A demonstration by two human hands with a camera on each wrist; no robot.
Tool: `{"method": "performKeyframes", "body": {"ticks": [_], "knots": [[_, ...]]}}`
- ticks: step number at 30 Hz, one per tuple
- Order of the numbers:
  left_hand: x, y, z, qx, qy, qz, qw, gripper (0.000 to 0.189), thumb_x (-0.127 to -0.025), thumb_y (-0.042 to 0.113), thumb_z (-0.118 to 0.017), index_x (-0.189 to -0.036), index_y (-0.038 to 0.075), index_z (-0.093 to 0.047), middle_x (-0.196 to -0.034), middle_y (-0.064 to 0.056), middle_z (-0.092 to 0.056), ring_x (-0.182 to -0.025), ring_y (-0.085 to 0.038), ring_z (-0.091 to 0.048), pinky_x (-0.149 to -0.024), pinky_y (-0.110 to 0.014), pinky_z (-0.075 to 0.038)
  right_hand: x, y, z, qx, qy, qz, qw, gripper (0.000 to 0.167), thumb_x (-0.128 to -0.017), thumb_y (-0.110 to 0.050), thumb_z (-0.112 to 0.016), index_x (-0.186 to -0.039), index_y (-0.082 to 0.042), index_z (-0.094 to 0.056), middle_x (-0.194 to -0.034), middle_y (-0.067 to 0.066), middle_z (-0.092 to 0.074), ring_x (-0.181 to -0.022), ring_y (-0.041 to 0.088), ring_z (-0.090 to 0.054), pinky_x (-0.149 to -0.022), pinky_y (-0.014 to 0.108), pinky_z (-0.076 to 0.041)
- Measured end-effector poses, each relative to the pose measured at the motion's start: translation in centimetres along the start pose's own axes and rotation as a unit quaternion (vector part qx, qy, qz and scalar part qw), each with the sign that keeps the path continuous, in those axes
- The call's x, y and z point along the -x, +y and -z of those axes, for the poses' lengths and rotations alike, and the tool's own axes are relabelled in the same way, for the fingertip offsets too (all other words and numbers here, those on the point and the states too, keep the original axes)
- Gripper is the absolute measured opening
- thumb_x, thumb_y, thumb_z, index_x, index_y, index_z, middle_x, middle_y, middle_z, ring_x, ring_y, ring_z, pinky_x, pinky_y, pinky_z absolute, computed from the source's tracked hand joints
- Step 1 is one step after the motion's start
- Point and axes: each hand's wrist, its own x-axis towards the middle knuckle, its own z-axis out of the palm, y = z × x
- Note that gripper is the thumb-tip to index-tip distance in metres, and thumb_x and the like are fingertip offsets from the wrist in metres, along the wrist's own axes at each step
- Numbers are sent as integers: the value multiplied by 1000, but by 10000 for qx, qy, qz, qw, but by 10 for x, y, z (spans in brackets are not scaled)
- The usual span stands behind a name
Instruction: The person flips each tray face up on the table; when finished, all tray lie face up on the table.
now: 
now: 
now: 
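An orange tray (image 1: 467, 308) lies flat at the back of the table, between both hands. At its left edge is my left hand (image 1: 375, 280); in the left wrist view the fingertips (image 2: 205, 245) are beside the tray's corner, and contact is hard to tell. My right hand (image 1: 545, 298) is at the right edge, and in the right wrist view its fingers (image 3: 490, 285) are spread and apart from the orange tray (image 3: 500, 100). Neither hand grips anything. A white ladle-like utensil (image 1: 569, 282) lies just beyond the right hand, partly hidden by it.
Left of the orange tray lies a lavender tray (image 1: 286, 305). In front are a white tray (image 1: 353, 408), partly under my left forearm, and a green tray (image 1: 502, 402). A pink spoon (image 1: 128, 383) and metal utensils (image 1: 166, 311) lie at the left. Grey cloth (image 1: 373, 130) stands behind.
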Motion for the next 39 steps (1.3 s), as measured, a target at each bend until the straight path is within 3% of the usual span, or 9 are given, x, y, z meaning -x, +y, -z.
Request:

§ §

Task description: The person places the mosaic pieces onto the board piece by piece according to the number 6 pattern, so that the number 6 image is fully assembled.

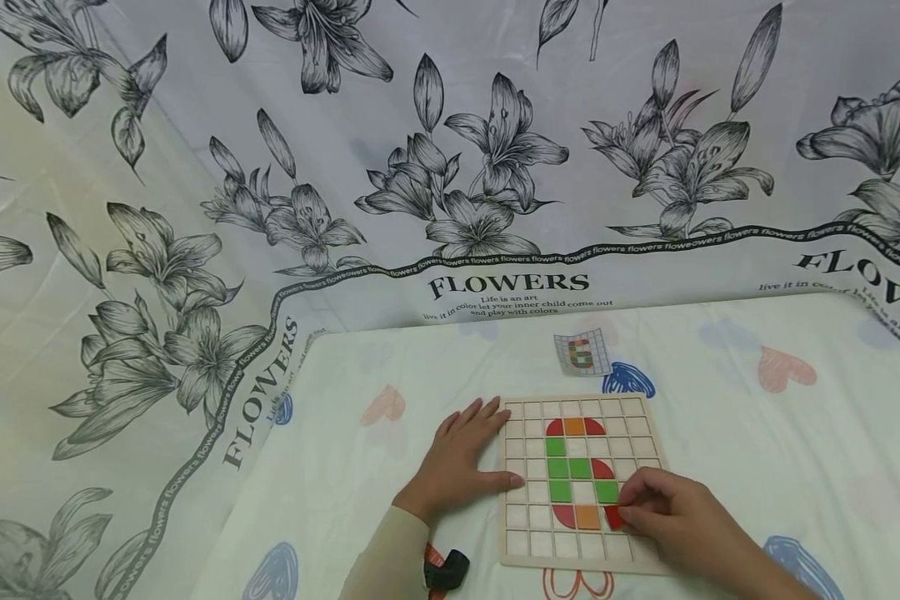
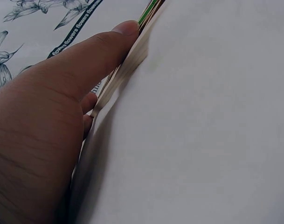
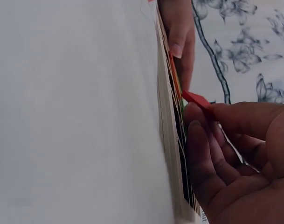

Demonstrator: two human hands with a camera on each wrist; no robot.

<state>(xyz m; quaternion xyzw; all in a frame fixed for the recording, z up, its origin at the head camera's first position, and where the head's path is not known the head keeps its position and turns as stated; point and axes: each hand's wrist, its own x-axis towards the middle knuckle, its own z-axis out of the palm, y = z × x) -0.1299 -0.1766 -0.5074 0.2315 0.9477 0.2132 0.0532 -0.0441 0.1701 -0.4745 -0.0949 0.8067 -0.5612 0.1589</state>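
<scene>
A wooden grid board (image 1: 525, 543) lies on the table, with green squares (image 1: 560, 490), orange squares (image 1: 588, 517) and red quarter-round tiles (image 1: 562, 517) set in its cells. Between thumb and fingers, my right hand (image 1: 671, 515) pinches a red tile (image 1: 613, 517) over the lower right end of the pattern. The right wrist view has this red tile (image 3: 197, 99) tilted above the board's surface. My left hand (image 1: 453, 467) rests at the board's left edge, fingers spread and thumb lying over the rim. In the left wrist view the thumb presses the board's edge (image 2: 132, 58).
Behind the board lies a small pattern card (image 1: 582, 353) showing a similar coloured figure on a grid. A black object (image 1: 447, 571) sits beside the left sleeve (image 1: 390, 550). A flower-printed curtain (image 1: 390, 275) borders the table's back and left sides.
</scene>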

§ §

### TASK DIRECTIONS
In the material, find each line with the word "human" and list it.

### SOLUTION TO THIS EXERCISE
A demonstration by two human hands with a camera on each wrist; no robot.
Demonstrator: two human hands with a camera on each wrist; no robot.

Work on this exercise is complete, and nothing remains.